P207 Colonic location at diagnosis of pediatric-onset Crohn’s disease is associated with a pejorative disease course: a two decades population-based study

Fumery, M.(1)*;Savoye, G.(2);Ley, D.(3);Dupont-Lucas, C.(4);Bertrand, V.(5);Wils, P.(6);Guillon, N.(7);Sarter, H.(7);Gower-Rousseau, C.(8);Turck, D.(3);Leroyer, A.(7);

(1)Amiens University Hospital, Gastroenterology, Amiens Cedex 1, France;(2)Rouen University Hospital, Gastroenterology, Rouen, France;(3)Lille University Hospital, Pediatrics, Lille, France;(4)Caen University Hospital, Pediatrics, Caen, France;(5)Le Havre Hospital, Pediatrics, Le Havre, France;(6)Lille University Hospital, Gastroenterology, Lille, France;(7)Lille University Hospital, Epimad, Lille, France;(8)Reims University Hospital, Reims University Hospital, Reims, France; EPIMAD


Crohn's disease (CD) location would influence the risk of complications and therapeutic strategies. The objective of this study was to compare the clinical presentation at diagnosis and the natural history of colonic CD in comparison to ileal CD and ulcerative colitis (UC) in pediatric-onset inflammatory bowel disease.

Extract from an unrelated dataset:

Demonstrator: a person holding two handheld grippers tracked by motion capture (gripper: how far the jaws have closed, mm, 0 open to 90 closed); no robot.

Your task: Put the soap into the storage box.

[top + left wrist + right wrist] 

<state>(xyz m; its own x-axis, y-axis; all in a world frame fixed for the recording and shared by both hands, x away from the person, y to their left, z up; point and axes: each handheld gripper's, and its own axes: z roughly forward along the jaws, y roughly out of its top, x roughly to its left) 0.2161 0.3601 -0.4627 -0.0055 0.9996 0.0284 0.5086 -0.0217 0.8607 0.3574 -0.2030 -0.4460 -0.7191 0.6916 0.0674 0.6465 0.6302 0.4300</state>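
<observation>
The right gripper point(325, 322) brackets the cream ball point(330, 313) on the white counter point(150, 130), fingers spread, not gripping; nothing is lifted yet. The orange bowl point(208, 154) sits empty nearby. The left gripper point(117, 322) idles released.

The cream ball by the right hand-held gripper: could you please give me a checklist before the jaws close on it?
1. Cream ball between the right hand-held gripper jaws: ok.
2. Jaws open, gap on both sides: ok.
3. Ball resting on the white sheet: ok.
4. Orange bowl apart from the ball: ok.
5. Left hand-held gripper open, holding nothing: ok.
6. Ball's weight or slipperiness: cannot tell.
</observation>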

All children (< 17 years) with a diagnosis of CD or UC made between 1988 and 2011 in a population-based registry were followed retrospectively until 2013. Presentation at diagnosis, risks of complicated disease, surgery, hospitalization and exposure to treatments in ileal CD (L1), colonic CD (L2) and UC were compared. Disease location was defined at diagnosis. In case of extension of the disease (L1 or L2 to L3), follow-up was censored.



A total of 215 L1 patients, 234 L2 patients and 337 UC patients were included. At diagnosis, the proportion of males (L1 53.5%; L2 53.4%; UC 42.7%; p=0.012), age at diagnosis (15.0; 13.7; 14.0 years; p=0.003), family history of IBD (12.6%; 12.7%; 5.0%; p=0.005), diagnostic delay (3.0; 3.0; 2.0 months; p=0.001) and smoking prevalence (11.6%; 8.1%; 5.6%; p=0.041) were different between the three groups. Bloody stool and diarrhea at diagnosis was observed in respectively 14.9%, 44.4%, and 91.1% (p < 0.001) and 47.0%, 71.8%, and 65.0% (p < 0.001) of L1, L2 and UC. At diagnosis, granuloma was identified in 12.6% of L1 patients and 31.2% of L2 patients (p<0.001). The risk of extension to L3 was significantly higher in the L2 group than in the L1 group (at 5 years - 37% vs. 14%, p<0.001). Compared to L1 location, L2 was associated with a lower risk of luminal fistula (HR 0.41 [0.21-0.79], p=0.008) but a higher risk of anoperineal lesion (HR 2.11 [1.29-3.45], p=0.003). The prevalence of extra-intestinal manifestations, articular (p<0.001) and cutaneous (p<0.001) was higher in L2. While the risk of surgery was significantly higher in case of L1 (at 5 years – L1 37%, L2 13% and UC 13%; p<0.001), the risk of hospitalization (at 5 years - 22%, 39% and 33%; p=0.01), exposure to corticosteroids (at 5 years - 55%, 69% and 67%; p<0.001), immunosuppressants (at 5 years - 47%, 61% and 42% - p<0.001) and anti-TNF (at 5 years - 16%, 35% and 22%; p<0.001) were higher in case of L2.


The clinical presentation at diagnosis and natural history of ileal and colonic CD differ significantly. Colonic location is associated with a high risk of perianal CD, extra-intestinal manifestations, hospitalization as well as exposure to steroids, immunosuppressants and anti-TNF. These differences may justify different therapeutic strategies in the future.